- AIM OF THE EXERCISE: Your job is to retype all of the data word for word, leaving every image out.

- RECORDED DATA:
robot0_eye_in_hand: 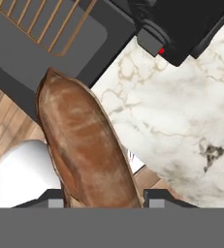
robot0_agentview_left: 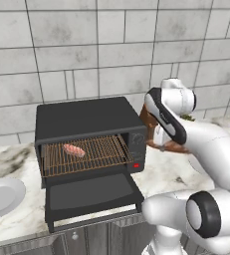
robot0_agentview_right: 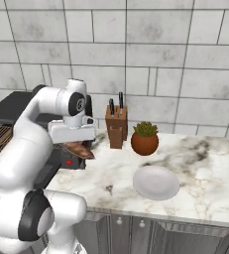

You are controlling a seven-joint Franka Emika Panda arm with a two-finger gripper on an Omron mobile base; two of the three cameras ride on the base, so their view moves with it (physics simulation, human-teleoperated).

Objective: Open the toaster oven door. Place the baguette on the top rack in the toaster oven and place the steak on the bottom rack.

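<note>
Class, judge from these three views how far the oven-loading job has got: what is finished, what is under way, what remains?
Done: the toaster oven door is folded down, and the steak lies on a rack inside; which level is hard to tell. Under way: the gripper holds the baguette between its fingers, above the counter beside the toaster oven. Left: setting the baguette on the top rack.

A: toaster oven (robot0_agentview_left: 89, 119) status?
B: Black box on the marble counter, toaster oven door (robot0_agentview_left: 90, 195) dropped flat open. Steak (robot0_agentview_left: 74, 149), pink-red, flat on the copper wire rack inside.
A: baguette (robot0_eye_in_hand: 87, 147)?
B: Brown loaf, off the counter, just right of the oven.
</note>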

- RESPONSE TO THE EXERCISE:
robot0_eye_in_hand: 
robot0_agentview_left: 
robot0_agentview_right: 

You are controlling a seven-joint Franka Emika Panda arm with a two-finger gripper on an Omron mobile base; two of the three cameras ride on the base, so their view moves with it (physics simulation, human-teleoperated).

Objective: Open the toaster oven door. Place the baguette on the top rack in the toaster oven and place the steak on the bottom rack.

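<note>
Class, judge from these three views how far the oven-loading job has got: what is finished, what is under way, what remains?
Done: the toaster oven door is folded down, and the steak lies on a rack inside; which level is hard to tell. Under way: the gripper holds the baguette between its fingers, above the counter beside the toaster oven. Left: setting the baguette on the top rack.

A: toaster oven (robot0_agentview_left: 89, 119) status?
B: Black box on the marble counter, toaster oven door (robot0_agentview_left: 90, 195) dropped flat open. Steak (robot0_agentview_left: 74, 149), pink-red, flat on the copper wire rack inside.
A: baguette (robot0_eye_in_hand: 87, 147)?
B: Brown loaf, off the counter, just right of the oven.
</note>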

No more output is expected.